Das folgende Erlebnis ist mir ehrlich gesagt das Unangenehmste, da es für andere Personen böse hätte ausgehen können. Ich hätte es besser wissen müssen, aber vielleicht lag es an meiner mangelnden Erfahrung mit Drachen, die Starthilfe benötigen.
- Spiderkite Leon (klassischer Diamant-Zweileiner, sehr gutmütig, aber schwer alleine zu starten) bei viel Wind -
Der Tag war recht windig und böig. Ich hatte keine Lust auf Power und habe mir den Leon und einen extralangen Schweif geschnappt, um ein wenig strapazenfreien Spaß zu haben. Auf der Wiese angekommen hatte ich dann Probleme, den Drachen alleine zu starten. Eine Spaziergängerin hatte Mitleid und bot mir ihre Hilfe an. Sie stellte sich recht unbeholfen an (kein Vorwurf!), und der starke Wind machte es nicht einfacher. Der Drachen schlug in ihrer Hand unkontrolliert nach links oder rechts. Hier hätte ich bereits abbrechen müssen...
Schließlich erhob sich der Drachen dennoch in die Lüfte. Nicht bedacht hatte ich den 15 Meter langen Schweif, der dann einem kleinen Kind, das etwas abseits hinter der Frau stand (also eigentlich außerhalb der Leinenreichweite) über das Gesicht streifte! Gott sei Dank hatte der kleine Mann nur einen sehr großen Schrecken bekommen. Nicht auszudenken, wenn der Schweif geschnitten hätte! Mir ist die Sache sehr an die Nieren gegangen.

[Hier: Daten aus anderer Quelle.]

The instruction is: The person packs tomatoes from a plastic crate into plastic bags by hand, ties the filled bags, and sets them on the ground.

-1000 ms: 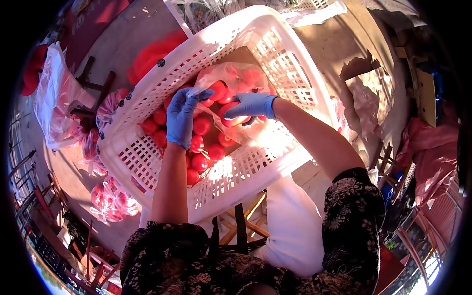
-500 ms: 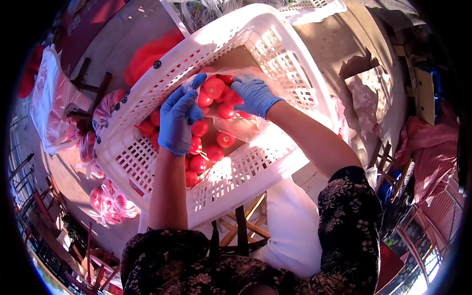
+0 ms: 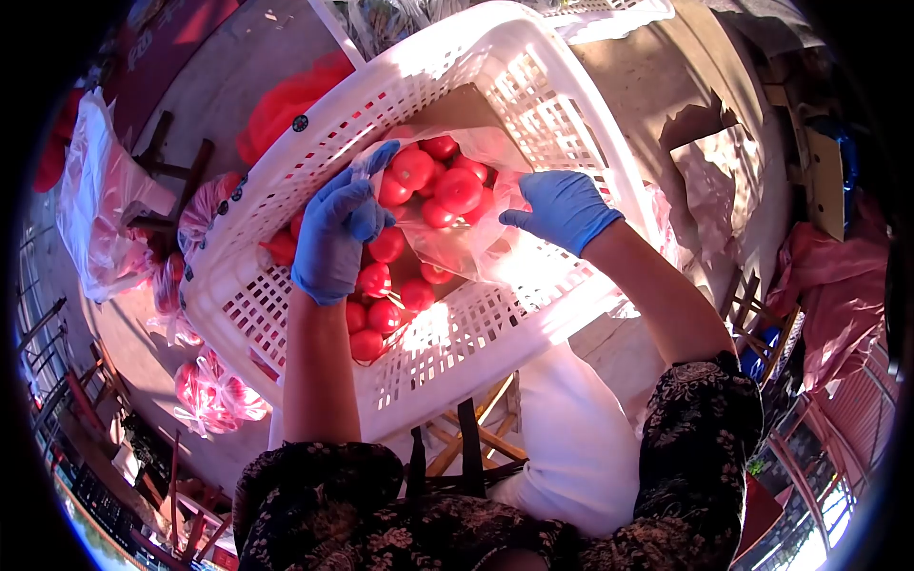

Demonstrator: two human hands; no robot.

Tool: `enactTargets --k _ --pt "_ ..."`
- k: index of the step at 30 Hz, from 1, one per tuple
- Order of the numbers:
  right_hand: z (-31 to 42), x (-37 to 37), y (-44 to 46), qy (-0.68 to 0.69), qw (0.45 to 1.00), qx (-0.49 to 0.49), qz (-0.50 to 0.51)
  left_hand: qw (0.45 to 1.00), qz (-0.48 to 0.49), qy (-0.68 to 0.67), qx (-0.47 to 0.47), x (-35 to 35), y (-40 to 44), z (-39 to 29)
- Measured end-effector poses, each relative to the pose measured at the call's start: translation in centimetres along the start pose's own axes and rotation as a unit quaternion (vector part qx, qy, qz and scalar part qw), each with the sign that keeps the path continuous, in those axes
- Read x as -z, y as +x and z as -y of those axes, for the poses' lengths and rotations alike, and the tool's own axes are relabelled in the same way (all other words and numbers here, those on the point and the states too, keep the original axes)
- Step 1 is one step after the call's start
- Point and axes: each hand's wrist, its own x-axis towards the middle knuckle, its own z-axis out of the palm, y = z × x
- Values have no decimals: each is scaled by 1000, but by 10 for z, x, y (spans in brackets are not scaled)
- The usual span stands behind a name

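A white slatted plastic basket holds several red tomatoes, some loose at its left side. Inside it an open clear plastic bag contains several tomatoes. My left hand, in a blue glove, is closed on the bag's left edge, above the loose tomatoes. At the bag's right edge is my right hand, also blue-gloved, with thumb and fingers apart and no tomato in it. Whether its fingertips touch the plastic is unclear.
Filled, tied bags lie on the ground left of the basket. White plastic bags hang further left by a dark wooden frame. Behind the basket stands another white crate. Red netting lies at the upper left.
My right hand let go of a tomato in the bag and moved right, out of the bag's mouth. My left hand stayed at the bag's left edge, shifting slightly left. The bag now stands wider open.
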Motion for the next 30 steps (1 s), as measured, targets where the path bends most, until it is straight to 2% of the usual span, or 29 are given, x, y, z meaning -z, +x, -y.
enactTargets --k 2,4,6,8,9,10,12,14,16,18,19,20,22,24,25,26,28,30 --pt "18 -2 -9 63 980 143 -120 1000 8 20 -3 -3 2 0" --pt "32 -26 -14 131 954 224 -150 999 20 46 -2 -3 3 1" --pt "38 -36 -12 -18 990 137 16 998 40 49 -3 10 1 6" --pt "36 -39 -4 -220 957 60 177 998 54 38 -2 8 2 1" --pt "29 -36 -8 -160 983 52 71 998 54 24 1 4 0 -1" --pt "17 -32 -16 -69 988 89 -102 999 52 7 5 -1 -3 -2" --pt "13 3 -34 6 956 112 -270 996 84 -30 26 -1 -1 -3" --pt "-8 2 -44 50 920 116 -371 993 109 -40 29 -3 1 -2" --pt "-11 -7 -50 91 890 134 -426 993 116 -21 14 -1 0 1" --pt "-8 -19 -52 213 861 168 -430 992 120 -23 14 -6 1 1" --pt "-5 -16 -54 281 856 182 -394 992 124 -24 20 -13 0 2" --pt "0 -14 -49 239 858 193 -412 993 120 -11 17 -22 0 2" --pt "18 -4 -38 305 832 188 -424 993 117 18 -1 -43 7 0" --pt "26 4 -24 278 831 247 -414 996 87 29 13 -46 14 10" --pt "31 1 -13 282 804 258 -456 996 70 58 10 -45 19 15" --pt "31 4 -11 287 802 259 -455 995 53 86 9 -43 22 17" --pt "35 -1 -9 384 783 240 -426 998 32 47 29 -36 21 15" --pt "27 -18 -9 398 789 224 -411 998 25 37 49 -31 16 20"
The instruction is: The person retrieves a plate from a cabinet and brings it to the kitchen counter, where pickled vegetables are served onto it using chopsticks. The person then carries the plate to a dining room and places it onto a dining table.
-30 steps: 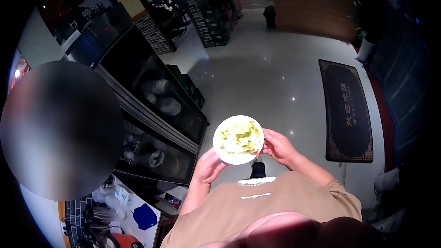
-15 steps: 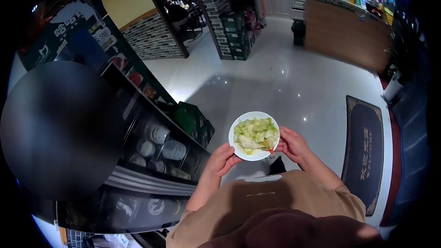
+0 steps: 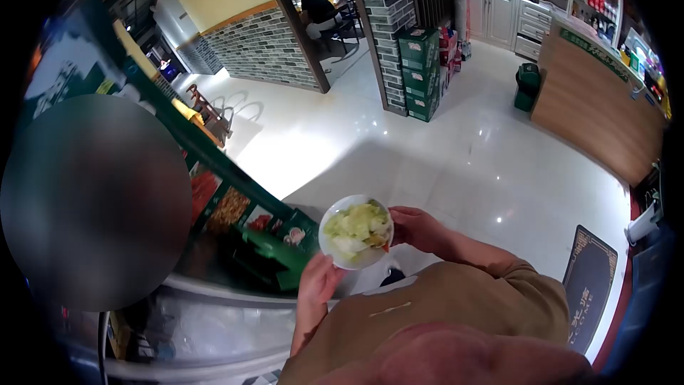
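A round white plate (image 3: 329, 246) heaped with pale green chopped leaves (image 3: 356, 228) is held level in front of my chest. A small orange-red piece shows at the right edge of the food. My left hand (image 3: 320, 279) grips the plate's lower left rim. On the right side, my right hand (image 3: 411, 229) holds the rim, with its fingers partly hidden by the plate. Below the plate a dark shoe (image 3: 392, 276) shows on the pale floor.
A glass-fronted cooler (image 3: 221, 324) stands close on my left, beside a green box (image 3: 274, 257). Stacked green cartons (image 3: 420, 75), a green bin (image 3: 527, 87) and a wooden counter (image 3: 595, 103) stand ahead. A doormat (image 3: 591, 289) lies at right. Seated people (image 3: 320, 8) appear beyond a doorway.
My view has swung left, so the counter and mat have shifted right and a corridor has appeared. Both hands still hold the plate, which now sits farther left in view.
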The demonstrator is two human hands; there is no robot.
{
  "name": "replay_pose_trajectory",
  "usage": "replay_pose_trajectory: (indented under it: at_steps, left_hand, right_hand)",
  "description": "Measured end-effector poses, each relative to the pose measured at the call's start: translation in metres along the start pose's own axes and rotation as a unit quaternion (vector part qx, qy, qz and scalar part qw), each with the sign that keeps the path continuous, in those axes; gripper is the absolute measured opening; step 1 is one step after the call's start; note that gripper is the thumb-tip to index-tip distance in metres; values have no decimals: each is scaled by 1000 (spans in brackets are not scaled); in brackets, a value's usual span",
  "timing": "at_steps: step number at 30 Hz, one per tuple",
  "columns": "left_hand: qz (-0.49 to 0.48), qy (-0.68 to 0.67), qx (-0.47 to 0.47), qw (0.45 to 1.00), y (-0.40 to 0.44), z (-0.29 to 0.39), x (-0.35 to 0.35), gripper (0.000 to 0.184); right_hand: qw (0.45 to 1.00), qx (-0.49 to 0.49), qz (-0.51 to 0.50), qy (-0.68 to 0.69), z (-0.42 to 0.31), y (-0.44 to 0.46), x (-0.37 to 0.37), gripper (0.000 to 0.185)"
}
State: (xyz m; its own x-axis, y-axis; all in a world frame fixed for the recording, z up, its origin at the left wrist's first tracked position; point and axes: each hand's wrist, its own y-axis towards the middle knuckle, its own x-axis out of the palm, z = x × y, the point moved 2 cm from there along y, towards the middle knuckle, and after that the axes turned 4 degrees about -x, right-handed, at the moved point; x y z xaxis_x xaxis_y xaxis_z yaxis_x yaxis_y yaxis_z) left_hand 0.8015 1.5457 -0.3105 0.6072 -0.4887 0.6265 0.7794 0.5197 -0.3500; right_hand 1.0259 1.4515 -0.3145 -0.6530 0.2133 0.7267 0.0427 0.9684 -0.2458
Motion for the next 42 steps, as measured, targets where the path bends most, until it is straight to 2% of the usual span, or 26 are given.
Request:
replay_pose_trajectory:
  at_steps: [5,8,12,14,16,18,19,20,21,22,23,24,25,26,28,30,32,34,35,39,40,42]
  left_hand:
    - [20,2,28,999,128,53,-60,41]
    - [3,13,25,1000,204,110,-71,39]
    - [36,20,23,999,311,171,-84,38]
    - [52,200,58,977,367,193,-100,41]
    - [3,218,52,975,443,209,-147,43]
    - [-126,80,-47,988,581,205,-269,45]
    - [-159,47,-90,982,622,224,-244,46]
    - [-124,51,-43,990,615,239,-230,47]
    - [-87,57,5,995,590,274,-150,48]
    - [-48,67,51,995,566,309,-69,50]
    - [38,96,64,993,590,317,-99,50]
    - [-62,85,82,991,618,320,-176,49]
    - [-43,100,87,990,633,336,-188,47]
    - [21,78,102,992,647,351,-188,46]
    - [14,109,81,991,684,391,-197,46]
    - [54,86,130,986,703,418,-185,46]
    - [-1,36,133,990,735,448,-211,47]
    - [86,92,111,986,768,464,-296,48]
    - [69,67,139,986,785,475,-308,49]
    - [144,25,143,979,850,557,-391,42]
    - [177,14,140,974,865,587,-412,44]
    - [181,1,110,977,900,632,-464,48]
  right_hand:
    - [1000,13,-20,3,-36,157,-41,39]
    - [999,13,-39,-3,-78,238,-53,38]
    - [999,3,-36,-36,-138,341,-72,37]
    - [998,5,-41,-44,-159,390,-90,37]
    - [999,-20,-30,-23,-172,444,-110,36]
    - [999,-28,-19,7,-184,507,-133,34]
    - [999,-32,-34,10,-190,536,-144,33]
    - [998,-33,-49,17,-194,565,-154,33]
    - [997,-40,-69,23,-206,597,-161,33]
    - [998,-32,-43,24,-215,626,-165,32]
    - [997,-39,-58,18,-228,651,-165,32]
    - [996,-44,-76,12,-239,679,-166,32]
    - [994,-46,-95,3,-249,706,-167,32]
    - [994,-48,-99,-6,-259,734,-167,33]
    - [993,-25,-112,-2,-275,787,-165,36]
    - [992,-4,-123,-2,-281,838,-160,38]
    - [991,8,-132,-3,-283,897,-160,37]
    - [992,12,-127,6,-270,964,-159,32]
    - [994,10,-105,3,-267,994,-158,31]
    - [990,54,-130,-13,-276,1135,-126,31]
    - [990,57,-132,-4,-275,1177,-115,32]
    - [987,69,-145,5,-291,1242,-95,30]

Die Notlandung war übrigens auch nicht ohne. Der Windfensterrand war durch Böen für die Landung schwer abzuschätzen. Und dann musste ich auch noch sicherstellen, dass mir der Drachen nicht wieder abhebt (Bodenanker sind ja bei Ein- und Zweileinern kontraproduktiv).
Lektionen:
- Sorgfältig abwägen, von wem man sich beim Start (oder generell beim Drachenfliegen) helfen lässt; Laien müssen klare Anweisungen erhalten, was zu tun ist. Ansonsten lieber verzichten!
- Oder direkt zu zweit losziehen, wenn Starthilfe nötig ist.
- Drachenschweife haben ein Eigenleben, das mitbedacht werden will. Gerade in Kombination mit Kindern.